FIG. 1 illustrates a circular mask image;

FIG. 2 illustrates a graph of the relative intensity of a 2-millimeter petal mask;

FIG. 3A illustrates an optics branch coronagraphy testbed sensor gray image;

FIG. 3B illustrates an optics branch coronagraphy testbed sensor synthetic color;

FIG. 4 illustrates a method for fringe detection and mitigation in an image using Hilbert-Huang Transform (“HHT2-Fringe”); and

FIG. 5 illustrates a block diagram of a real-time data processing system with 2-D capabilities, according to an embodiment of the present invention.

DETAILED DESCRIPTION OF THE INVENTION

It should be understood that the figures are merely schematic and are not drawn to scale. It should also be understood that the same reference numerals are used throughout the figures to indicate the same or similar parts.

The descriptions and drawings illustrate the principles of various example embodiments. It will thus be appreciated that those skilled in the art will be able to devise various arrangements that, although not explicitly described or shown herein, embody the principles of the invention and are included within its scope. Furthermore, all examples recited herein are principally intended expressly to be for pedagogical purposes to aid the reader in understanding the principles of the invention and the concepts contributed by the inventor(s) to furthering the art, and are to be construed as being without limitation to such specifically recited examples and conditions. Additionally, the term, “or,” as used herein, refers to a non-exclusive or (i.e., and/or), unless otherwise indicated (e.g., “or else” or “or in the alternative”). Also, the various embodiments described herein are not necessarily mutually exclusive, as some embodiments can be combined with one or more other embodiments to form new embodiments. Descriptors such as “first,” “second,” “third,” etc., are not meant to limit the order of elements discussed, are used to distinguish one element from the next, and are generally interchangeable.
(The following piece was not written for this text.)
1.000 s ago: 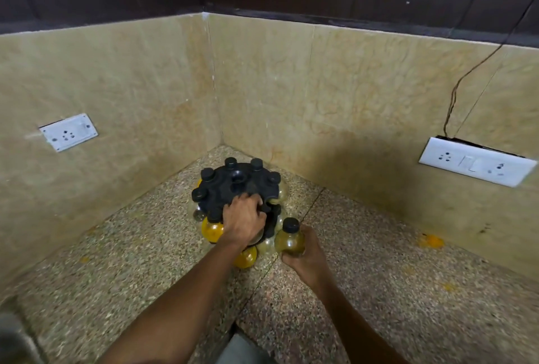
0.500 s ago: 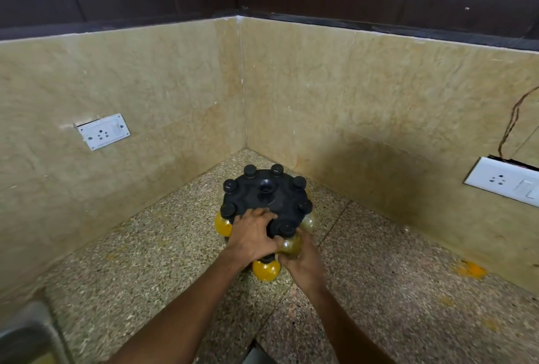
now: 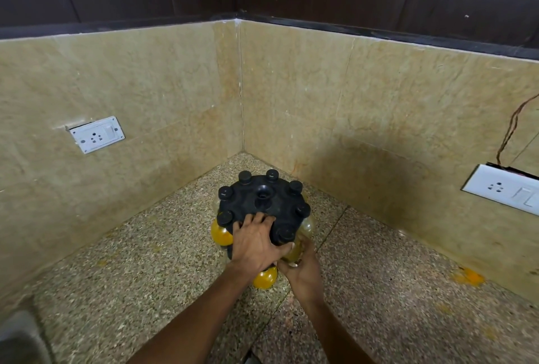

Furthermore, the problem with optical filters is that perfectly shaped heritage and state-of-the-art circular filter masks are plagued by unwanted interference fringes. The Siméon Poisson's Spot on a sensor at the mask's image center further plagues optical filters.

Even further, presently used fringe analysis uses linear based Fourier Transformation, which is inadequate due to the fringe phenomenon, which is of a non-linear and non-stationary nature in 2-D image processing. By using HHT2, fringe detection and mitigation and phase untangling can occur in near real-time.

The fringe phenomenon is caused by optical flat imperfections and other interferences in the glass substrate which are not presently taken into account in theoretical modeling (such as in mask materials). As discussed above, fringe patterns are ubiquitous in optical systems and are attributed to non-linearity in optical surfaces due to optical element materials and manufacturing, as well as operating environment effects (such as temperature, vacuum, etc.).

FIG. 1 illustrates the aforementioned circular mask image 100. When the circular mask is mounted on a glass substrate and illuminated by a collimated laser, interference fringes are present outside the mask 102 and Poisson's Spot 101 is present at the mask's center.

FIG. 1 also illustrates interference fringe effects (i.e., light streaks) in the completely opaque mask's shadow area. When mask suppression is required to be very substantial (i.e., as in exo-planet finding and star observation), the fringe interference outside the circular mask 102 and Poisson's Spot 101 become a problem.

The use of petal masks (replacing circular masks) have been used because the derivation of the finer order of the intensity suppression can be based on petal mask geometry (and on an assumption of perfect optical components), however, for the petal mask to work, it must be mounted on an on an optical glass flat with the glass substrate fully holding the petal mask plus a band around the mask boundary (e.g., a filter wheel) with the mask at the center of wheel. Adopting this approach, the glass substrate introduces undesirable fringe patterns in the mask shadow, however, the benefits are that its brightness is substantially reduced and the Poisson's Spot is eliminated.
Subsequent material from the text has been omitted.